TASK STATEMENT.
Starting at the line that contains "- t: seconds" in the listing below, write out every line word for word until you have written the line that contains "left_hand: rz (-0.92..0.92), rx".

━━ INFORMATION ━━

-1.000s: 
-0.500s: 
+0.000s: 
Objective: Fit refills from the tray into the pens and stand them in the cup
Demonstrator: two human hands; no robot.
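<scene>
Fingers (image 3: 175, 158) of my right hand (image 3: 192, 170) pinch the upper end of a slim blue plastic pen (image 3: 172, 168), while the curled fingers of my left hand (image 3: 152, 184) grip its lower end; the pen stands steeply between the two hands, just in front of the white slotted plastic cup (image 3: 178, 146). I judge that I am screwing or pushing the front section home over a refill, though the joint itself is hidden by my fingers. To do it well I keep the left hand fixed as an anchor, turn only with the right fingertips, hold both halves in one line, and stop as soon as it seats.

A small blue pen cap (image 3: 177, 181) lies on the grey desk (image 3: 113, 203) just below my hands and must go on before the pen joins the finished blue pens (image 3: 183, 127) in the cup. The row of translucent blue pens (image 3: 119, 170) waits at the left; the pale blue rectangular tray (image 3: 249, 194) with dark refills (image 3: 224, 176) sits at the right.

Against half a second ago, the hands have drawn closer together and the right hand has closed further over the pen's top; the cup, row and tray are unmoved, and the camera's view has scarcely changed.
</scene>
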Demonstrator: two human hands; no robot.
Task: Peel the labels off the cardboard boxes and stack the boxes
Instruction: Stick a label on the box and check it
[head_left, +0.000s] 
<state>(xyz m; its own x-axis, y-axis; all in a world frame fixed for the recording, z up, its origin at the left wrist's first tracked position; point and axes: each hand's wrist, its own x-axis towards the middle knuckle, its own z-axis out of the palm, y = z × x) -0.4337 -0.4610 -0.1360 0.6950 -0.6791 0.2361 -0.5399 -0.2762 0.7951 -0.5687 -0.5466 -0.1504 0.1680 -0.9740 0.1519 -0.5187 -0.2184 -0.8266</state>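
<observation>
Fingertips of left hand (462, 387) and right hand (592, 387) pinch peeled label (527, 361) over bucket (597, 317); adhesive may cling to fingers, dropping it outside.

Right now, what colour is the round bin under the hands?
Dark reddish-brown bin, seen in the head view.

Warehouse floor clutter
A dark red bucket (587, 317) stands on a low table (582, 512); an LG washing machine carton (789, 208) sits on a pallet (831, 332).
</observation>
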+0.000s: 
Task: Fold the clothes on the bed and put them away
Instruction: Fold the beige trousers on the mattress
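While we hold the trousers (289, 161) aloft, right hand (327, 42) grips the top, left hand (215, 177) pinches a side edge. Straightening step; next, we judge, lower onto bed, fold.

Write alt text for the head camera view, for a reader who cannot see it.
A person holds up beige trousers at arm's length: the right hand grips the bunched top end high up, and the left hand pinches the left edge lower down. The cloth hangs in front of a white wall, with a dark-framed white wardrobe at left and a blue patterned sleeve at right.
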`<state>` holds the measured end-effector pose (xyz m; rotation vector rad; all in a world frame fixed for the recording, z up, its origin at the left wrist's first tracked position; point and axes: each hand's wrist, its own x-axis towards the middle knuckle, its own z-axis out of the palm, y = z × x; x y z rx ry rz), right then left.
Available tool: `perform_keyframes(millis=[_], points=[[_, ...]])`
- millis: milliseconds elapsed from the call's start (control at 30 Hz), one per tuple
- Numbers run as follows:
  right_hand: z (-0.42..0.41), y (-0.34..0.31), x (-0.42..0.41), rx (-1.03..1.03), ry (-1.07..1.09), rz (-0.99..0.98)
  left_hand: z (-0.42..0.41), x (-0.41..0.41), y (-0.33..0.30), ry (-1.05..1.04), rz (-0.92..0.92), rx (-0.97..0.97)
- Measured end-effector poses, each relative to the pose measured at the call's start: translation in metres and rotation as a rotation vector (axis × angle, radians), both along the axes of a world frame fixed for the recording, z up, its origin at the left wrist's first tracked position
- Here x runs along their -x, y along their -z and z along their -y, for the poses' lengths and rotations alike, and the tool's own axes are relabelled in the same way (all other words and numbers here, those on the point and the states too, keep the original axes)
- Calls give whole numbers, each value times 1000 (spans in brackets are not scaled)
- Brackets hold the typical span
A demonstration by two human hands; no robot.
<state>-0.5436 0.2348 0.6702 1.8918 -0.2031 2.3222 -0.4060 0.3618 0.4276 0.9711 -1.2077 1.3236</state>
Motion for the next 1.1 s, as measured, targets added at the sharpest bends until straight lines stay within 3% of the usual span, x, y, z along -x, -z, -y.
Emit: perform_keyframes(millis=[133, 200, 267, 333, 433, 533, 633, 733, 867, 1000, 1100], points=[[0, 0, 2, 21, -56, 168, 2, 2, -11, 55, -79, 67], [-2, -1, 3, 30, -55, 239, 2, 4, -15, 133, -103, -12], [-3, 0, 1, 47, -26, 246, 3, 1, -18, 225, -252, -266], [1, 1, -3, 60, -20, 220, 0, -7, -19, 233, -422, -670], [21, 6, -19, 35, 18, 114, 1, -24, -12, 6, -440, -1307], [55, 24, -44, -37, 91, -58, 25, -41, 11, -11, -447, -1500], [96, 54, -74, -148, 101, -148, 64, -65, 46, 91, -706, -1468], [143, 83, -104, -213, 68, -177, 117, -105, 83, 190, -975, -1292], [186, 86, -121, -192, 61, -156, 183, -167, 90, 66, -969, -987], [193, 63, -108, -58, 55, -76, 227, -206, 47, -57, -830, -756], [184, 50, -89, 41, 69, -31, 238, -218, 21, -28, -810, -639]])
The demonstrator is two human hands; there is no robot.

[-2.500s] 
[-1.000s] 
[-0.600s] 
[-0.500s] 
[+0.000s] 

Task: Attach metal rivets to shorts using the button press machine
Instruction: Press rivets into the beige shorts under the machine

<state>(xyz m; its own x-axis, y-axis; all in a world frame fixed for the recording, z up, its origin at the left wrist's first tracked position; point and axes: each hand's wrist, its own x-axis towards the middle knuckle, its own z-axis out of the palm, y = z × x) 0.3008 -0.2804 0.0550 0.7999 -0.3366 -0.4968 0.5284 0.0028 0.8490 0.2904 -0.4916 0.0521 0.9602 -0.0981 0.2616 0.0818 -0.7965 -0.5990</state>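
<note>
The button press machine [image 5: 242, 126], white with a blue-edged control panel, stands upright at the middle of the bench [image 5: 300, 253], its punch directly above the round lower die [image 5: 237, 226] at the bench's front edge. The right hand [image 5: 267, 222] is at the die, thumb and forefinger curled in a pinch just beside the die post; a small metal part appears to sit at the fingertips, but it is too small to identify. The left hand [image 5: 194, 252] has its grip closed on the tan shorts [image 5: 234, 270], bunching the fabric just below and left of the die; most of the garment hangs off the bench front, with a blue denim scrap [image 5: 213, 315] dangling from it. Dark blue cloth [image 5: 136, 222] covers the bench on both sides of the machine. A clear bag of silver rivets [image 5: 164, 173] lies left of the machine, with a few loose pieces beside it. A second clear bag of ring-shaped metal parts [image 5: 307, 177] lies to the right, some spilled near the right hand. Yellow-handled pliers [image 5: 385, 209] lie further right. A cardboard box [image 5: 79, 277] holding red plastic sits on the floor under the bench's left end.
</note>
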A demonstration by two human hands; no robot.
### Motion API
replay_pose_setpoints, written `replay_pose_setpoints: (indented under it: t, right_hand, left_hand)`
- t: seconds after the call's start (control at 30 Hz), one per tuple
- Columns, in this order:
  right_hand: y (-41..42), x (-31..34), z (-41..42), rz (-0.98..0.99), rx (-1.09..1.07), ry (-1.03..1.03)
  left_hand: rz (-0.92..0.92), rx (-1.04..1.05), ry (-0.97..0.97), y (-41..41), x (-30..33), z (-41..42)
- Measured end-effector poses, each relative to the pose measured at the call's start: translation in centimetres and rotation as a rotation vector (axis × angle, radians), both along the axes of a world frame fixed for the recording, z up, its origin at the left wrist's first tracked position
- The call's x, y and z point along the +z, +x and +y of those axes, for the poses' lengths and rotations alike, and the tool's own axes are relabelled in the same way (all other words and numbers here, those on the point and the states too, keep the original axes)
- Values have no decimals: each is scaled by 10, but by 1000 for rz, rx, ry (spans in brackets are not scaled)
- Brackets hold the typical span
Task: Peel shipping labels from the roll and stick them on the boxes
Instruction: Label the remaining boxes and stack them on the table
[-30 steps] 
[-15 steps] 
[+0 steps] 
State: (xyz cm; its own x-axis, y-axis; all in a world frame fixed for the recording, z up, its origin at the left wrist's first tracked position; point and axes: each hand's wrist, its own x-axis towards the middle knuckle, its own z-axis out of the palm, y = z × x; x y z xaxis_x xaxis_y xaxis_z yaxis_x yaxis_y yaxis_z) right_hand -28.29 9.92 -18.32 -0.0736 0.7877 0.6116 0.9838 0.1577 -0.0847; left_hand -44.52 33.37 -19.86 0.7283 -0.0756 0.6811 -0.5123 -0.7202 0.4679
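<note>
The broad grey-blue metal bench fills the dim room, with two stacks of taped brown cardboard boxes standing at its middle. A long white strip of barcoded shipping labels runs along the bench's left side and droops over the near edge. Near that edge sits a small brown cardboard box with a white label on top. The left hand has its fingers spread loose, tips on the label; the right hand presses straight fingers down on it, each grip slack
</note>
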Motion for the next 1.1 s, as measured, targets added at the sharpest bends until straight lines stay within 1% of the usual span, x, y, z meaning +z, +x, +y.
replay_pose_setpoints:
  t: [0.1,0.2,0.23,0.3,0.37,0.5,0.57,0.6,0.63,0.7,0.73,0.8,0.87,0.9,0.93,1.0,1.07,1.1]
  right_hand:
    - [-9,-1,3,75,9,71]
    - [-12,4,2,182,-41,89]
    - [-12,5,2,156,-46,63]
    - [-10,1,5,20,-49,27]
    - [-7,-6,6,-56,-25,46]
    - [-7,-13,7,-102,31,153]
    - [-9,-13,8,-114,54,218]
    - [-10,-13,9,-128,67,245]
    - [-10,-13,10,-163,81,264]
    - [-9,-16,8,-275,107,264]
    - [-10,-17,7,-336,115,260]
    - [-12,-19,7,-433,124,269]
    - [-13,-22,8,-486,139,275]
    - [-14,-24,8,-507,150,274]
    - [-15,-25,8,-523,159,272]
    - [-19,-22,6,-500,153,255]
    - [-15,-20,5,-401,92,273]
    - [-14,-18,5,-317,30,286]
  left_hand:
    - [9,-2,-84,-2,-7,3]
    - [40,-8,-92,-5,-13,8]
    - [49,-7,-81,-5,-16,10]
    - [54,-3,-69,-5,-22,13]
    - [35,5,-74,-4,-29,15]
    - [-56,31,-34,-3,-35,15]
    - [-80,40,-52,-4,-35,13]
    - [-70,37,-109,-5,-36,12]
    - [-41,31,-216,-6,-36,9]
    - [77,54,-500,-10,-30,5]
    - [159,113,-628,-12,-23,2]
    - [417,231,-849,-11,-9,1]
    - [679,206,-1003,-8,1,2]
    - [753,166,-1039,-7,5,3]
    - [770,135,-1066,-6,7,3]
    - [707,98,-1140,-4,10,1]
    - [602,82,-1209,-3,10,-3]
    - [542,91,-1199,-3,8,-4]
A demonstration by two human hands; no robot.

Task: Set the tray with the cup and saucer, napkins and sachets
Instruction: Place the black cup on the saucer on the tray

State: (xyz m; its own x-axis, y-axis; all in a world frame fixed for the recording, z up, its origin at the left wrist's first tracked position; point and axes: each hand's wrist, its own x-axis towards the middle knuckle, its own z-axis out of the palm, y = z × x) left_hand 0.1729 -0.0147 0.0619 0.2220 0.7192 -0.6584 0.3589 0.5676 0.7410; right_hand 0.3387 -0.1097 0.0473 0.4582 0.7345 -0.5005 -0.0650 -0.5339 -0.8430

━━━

SOLUTION FOR THIS EXERCISE.
- t: seconds after the call's start (control at 30 Hz), one per tuple
- Columns, in this order:
  right_hand: y (-41..42), x (-31..34), z (-41..42), rz (-0.98..0.99), rx (-1.09..1.07), ry (-1.03..1.03)
  left_hand: rz (-0.92..0.92), rx (-1.04..1.05), ry (-0.97..0.97), y (-41..41), x (-30..33), z (-41..42)

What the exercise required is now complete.